Es importante el hecho de que los RVOEs no metropolitanos en el estado estén siendo otorgados mayoritariamente por la autoridad local, ya que aporta elementos para (re)pensar tanto en los mecanismos de otorgamiento por parte de las autoridades (discrecionalidades o laxitudes) como en los factores decisionales que contemplan las instituciones (cercanía o costos) y que están incidiendo en la creación de instituciones con características tan peculiares, y que apegándonos en sentido estricto a lo estipulado en el Acuerdo 279, no estarían cumpliendo con los requisitos de operación que el propio RVOE exige.

Ciertamente, no se puede pensar en el dinamismo de la educación superior privada sin hacer alusión a las acciones de gobierno orientadas a la atención y regulación del sector, y es por ello que hoy más que nunca es necesario reorientar la discusión sobre las especificidades de los esquemas regulatorios que enmarcan el comportamiento del sector privado.

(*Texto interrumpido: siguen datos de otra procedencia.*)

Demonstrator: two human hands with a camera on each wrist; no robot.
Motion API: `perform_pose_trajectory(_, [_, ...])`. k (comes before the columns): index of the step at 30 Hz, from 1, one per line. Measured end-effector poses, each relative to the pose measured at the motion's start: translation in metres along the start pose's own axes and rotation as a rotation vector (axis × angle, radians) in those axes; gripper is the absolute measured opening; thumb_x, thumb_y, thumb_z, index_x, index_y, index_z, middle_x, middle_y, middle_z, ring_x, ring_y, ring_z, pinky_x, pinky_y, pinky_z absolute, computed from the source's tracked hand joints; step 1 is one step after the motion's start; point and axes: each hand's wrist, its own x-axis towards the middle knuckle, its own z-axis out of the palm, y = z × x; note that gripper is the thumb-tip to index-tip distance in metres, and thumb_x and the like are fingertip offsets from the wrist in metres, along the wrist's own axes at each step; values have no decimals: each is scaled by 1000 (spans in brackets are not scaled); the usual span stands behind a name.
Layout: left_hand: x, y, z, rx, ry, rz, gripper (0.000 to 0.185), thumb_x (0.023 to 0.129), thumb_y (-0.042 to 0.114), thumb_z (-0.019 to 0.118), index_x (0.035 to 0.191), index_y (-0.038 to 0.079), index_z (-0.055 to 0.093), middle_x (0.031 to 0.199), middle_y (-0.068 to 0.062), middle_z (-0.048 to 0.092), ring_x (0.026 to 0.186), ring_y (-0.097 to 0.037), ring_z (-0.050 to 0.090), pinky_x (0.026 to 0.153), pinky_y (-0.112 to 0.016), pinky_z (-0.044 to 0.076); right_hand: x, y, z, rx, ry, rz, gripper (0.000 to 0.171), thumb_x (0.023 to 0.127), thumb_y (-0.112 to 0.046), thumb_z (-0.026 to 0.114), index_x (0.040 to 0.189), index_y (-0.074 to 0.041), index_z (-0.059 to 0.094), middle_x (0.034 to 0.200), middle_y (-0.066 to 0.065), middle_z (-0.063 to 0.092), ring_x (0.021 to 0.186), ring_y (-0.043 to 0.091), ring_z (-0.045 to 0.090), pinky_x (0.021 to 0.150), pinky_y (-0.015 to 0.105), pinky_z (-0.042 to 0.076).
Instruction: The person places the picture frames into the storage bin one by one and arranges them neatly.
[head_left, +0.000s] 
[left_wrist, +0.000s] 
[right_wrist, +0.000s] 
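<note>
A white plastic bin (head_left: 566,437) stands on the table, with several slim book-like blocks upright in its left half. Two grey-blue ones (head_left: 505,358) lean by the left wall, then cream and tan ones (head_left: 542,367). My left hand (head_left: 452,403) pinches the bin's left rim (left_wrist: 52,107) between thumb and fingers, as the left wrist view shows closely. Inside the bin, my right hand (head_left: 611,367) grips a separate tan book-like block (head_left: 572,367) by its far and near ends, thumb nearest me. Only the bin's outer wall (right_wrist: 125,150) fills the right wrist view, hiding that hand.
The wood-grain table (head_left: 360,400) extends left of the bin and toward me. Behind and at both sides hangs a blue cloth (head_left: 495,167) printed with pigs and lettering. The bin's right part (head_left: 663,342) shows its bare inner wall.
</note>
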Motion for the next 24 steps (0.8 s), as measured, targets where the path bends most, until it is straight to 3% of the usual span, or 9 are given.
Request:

Urge el diseño de un marco regulatorio que esté a la par de las rápidas transformaciones y las nuevas tendencias de la oferta privada, y en el que se contemplen aspectos que históricamente han estado fuera de la discusión, en este caso, las características locales y regionales del desarrollo de la educación privada. Porque tal como lo dijera Roberto Rodríguez, hoy las cosas son más complejas y no es lo mismo tratar con un puñado de universidades que con un panorama institucional ampliamente heterogéneo que tiene la capacidad de “mutar” en el tiempo y el espacio.

Eduardo Navarro Meza es maestro en Ciencias Sociales por la Facultad Latinoamericana de Ciencias Sociales-México.


1  El presente texto se basa en la siguiente investigación: Navarro Meza, Eduardo (2016). Las políticas de educación superior en México y la oferta privada en zonas no metropolitanas. Tesis de Maestría en Ciencias Sociales: Flacso-México.